Mayo Clinic's Finding about CoaguChek and ProTime Meters

[Guest]

Mayo Clin Proc. 2005 Feb;80(2):181-6.

Importance of device evaluation for point-of-care prothrombin time international normalized ratio testing programs.

McBane RD 2nd, Felty CL, Hartgers ML, Chaudhry R, Beyer LK, Santrach PJ.

Department of Internal Medicine and Division of Cardiovascular Diseases, Mayo Clinic College of Medicine, Rochester, Minn 55905, USA. [email protected]
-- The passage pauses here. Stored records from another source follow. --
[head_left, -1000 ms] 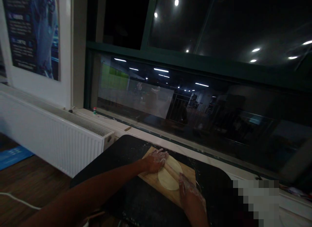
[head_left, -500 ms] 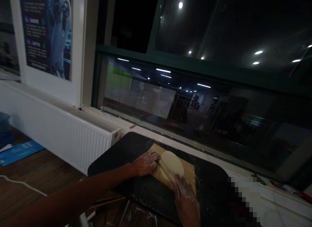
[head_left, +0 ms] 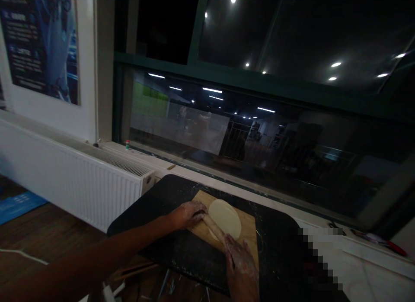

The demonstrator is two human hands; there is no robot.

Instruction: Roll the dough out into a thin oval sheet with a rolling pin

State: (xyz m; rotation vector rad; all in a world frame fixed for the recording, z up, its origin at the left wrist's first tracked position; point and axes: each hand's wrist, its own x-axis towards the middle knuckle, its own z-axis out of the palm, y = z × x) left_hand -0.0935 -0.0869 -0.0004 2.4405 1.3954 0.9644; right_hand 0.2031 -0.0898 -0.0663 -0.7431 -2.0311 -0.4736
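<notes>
Your floury left hand (head_left: 191, 213) held one end of the rolling pin (head_left: 213, 227), towards ten o'clock, while your right hand (head_left: 241, 263) held the other, towards five. The pin crossed the dough (head_left: 226, 217) near its eight-o'clock edge; that flat round lay on the wooden board (head_left: 249, 226), atop the black table (head_left: 158, 211).
</notes>
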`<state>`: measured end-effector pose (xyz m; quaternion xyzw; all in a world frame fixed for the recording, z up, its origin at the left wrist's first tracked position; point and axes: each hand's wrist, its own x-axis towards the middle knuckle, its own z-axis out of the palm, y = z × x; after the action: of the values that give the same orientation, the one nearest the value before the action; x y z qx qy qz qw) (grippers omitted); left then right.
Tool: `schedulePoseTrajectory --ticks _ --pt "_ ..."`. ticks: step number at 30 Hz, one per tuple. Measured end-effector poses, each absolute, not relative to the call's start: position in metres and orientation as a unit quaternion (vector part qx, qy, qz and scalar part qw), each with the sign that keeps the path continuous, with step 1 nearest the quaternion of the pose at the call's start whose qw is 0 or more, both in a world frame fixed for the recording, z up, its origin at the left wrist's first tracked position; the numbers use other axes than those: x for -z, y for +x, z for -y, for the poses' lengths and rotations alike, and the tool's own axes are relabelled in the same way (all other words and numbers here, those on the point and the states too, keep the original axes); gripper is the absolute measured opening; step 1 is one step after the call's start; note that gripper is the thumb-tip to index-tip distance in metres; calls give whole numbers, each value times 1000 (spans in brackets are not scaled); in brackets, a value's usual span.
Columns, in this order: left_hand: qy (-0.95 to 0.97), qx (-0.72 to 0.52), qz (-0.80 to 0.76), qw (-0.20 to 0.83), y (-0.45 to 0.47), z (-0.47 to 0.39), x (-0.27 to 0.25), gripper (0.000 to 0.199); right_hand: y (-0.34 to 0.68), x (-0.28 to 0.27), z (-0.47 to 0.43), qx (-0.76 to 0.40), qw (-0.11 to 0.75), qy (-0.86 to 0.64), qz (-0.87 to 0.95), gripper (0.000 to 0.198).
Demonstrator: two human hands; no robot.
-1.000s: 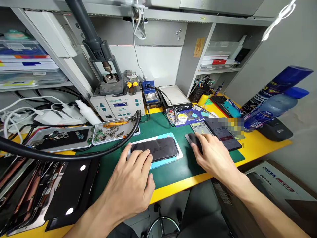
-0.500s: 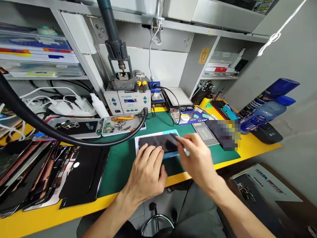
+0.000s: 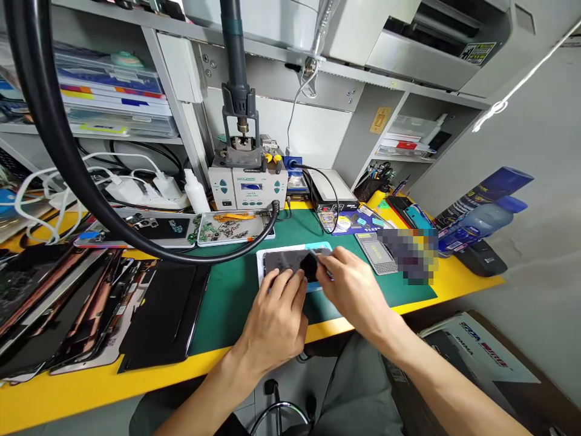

OBJECTIVE: To determine the accuracy of 2 commercially available point-of-care devices relative to plasma international normalized ratio (INR) values. PATIENTS AND METHODS: Point-of-care INR testing was performed with the CoaguChek and ProTime 3 devices in consecutive patients attending an anticoagulation clinic between June 18, 2003, and August 6, 2003. Results were compared with plasma INRs using a sensitive thromboplastin (International Sensitivity Index, 1.0). RESULTS: Ninety-four patients agreed to participate in the study. Relative to the plasma INR, values were in agreement +/-0.4 INR unit 82% and 39% of the time for the CoaguChek and ProTime 3 devices, respectively. The mean +/- SD CoaguChek INRs were 0.2+/-0.31 unit lower, whereas ProTime 3 INRs were 0.8+/-0.68 unit higher than plasma INR values. Treatment decisions based on these data would have resulted in inappropriate dose adjustments 10% and 22% of the time for these 2 respective devices. Correlation with plasma was greater for the CoaguChek (r2=0.90) compared with the ProTime 3 device (r2=0.73). CONCLUSIONS: Optimal warfarin treatment requires accurate measurement of the INR. The choice of a point-of-care device for INR management depends on the reliability of INR data generated by the device.

 

[Ross]

So minus the technobable, bottom line is would they or would they not consider them accurate? Personally, I'd like to see them test between labs and see what results they come up with.

 

[RCB]

I'm I missing something?

I'm I missing something?

Mayo Clin Proc. 2005 Feb;80(2):181-6.

Treatment decisions based on these data would have resulted in inappropriate dose adjustments 10% and 22% of the time for these 2 respective devices. Correlation with plasma was greater for the CoaguChek (r2=0.90) compared with the ProTime 3 device (r2=0.73).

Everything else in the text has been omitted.